GOAL OF THE EXERCISE. Nothing past the line containing "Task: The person" belongs in the output. Copy exactly every line of the data below from the first up to and including it.

SOURCE MATERIAL.

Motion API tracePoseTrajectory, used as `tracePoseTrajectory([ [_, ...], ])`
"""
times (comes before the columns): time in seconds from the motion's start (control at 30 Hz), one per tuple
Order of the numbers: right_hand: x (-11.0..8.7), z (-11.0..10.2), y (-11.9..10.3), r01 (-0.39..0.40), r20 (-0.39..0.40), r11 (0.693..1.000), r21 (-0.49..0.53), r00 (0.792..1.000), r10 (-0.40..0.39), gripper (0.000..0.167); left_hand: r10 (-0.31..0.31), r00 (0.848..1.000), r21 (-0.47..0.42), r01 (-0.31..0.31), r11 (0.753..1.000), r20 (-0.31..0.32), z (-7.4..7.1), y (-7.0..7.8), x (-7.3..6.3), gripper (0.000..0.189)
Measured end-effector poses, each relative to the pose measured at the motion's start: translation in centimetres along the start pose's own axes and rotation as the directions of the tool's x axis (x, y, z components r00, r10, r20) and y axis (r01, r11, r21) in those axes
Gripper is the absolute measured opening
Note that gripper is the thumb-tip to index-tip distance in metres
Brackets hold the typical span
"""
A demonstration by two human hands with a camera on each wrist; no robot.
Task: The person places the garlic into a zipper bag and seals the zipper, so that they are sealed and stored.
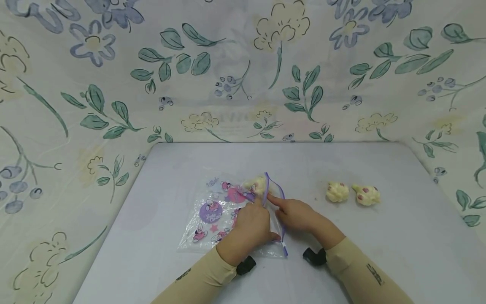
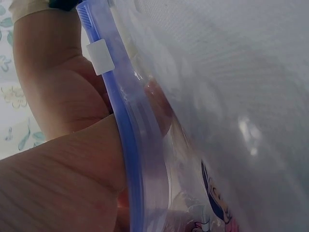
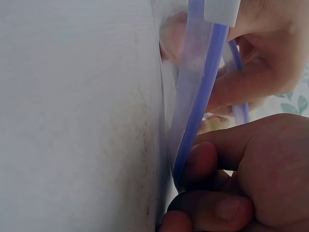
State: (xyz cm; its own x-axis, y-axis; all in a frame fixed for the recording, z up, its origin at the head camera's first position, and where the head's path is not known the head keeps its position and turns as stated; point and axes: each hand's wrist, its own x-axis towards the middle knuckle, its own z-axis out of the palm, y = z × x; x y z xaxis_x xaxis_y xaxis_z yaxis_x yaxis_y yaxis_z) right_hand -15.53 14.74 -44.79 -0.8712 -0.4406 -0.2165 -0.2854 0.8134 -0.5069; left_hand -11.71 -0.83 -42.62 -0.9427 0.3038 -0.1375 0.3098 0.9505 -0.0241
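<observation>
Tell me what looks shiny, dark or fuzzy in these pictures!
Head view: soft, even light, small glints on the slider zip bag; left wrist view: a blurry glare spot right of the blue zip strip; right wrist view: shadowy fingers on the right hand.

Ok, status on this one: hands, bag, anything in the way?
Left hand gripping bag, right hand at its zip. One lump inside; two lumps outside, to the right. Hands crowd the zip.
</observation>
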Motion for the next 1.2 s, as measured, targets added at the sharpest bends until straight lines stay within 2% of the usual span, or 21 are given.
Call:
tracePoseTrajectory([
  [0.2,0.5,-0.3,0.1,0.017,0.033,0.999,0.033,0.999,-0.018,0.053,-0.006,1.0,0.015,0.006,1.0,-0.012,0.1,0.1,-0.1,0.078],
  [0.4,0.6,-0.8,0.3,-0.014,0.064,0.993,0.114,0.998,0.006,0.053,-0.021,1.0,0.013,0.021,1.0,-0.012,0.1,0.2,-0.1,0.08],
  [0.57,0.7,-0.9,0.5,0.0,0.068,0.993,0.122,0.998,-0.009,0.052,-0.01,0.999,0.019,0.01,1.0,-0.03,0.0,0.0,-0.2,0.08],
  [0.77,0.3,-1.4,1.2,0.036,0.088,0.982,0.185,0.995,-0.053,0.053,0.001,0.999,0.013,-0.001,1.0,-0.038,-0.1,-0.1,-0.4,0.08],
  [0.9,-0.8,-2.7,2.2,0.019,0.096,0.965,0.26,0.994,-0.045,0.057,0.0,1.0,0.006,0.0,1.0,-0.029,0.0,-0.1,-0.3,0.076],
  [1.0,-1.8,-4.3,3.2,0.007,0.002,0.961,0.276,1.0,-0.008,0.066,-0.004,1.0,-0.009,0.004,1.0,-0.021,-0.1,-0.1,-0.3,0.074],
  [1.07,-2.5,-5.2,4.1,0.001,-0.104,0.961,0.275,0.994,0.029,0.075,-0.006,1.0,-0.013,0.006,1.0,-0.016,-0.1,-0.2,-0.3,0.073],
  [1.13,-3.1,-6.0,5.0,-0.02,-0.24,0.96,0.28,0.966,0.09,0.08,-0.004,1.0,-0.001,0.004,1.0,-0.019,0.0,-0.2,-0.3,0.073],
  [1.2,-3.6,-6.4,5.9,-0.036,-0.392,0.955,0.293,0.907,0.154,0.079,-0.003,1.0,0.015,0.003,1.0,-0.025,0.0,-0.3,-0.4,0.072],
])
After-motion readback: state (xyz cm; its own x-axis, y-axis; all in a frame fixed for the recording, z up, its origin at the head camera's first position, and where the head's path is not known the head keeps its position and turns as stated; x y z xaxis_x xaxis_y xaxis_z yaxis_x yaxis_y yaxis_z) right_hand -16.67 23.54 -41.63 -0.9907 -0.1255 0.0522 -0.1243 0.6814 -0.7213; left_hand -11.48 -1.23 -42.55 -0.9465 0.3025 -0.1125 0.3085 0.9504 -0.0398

RESPONSE.
Motion API tracePoseTrajectory, used as `tracePoseTrajectory([ [_, ...], ])`
"""
times (comes before the columns): time in seconds from the motion's start (control at 30 Hz), one per tuple
Order of the numbers: right_hand: x (-11.0..8.7), z (-11.0..10.2), y (-11.9..10.3), r01 (-0.39..0.40), r20 (-0.39..0.40), r11 (0.693..1.000), r21 (-0.49..0.53), r00 (0.792..1.000), r10 (-0.40..0.39), gripper (0.000..0.167); left_hand: r10 (-0.31..0.31), r00 (0.848..1.000), r21 (-0.47..0.42), r01 (-0.31..0.31), r11 (0.753..1.000), r20 (-0.31..0.32), z (-7.4..7.1), y (-7.0..7.8), x (-7.3..6.3), gripper (0.000..0.189)
Measured end-effector poses, each relative to the pose measured at the motion's start: translation in centimetres along the start pose's own axes and rotation as the directions of the tool's x axis (x, y, z components r00, r10, r20) and y axis (r01, r11, r21) in those axes
Gripper is the absolute measured opening
Note that gripper is the thumb-tip to index-tip distance in metres
Brackets hold the typical span
"""
A demonstration by two human hands with a camera on each wrist; no robot.
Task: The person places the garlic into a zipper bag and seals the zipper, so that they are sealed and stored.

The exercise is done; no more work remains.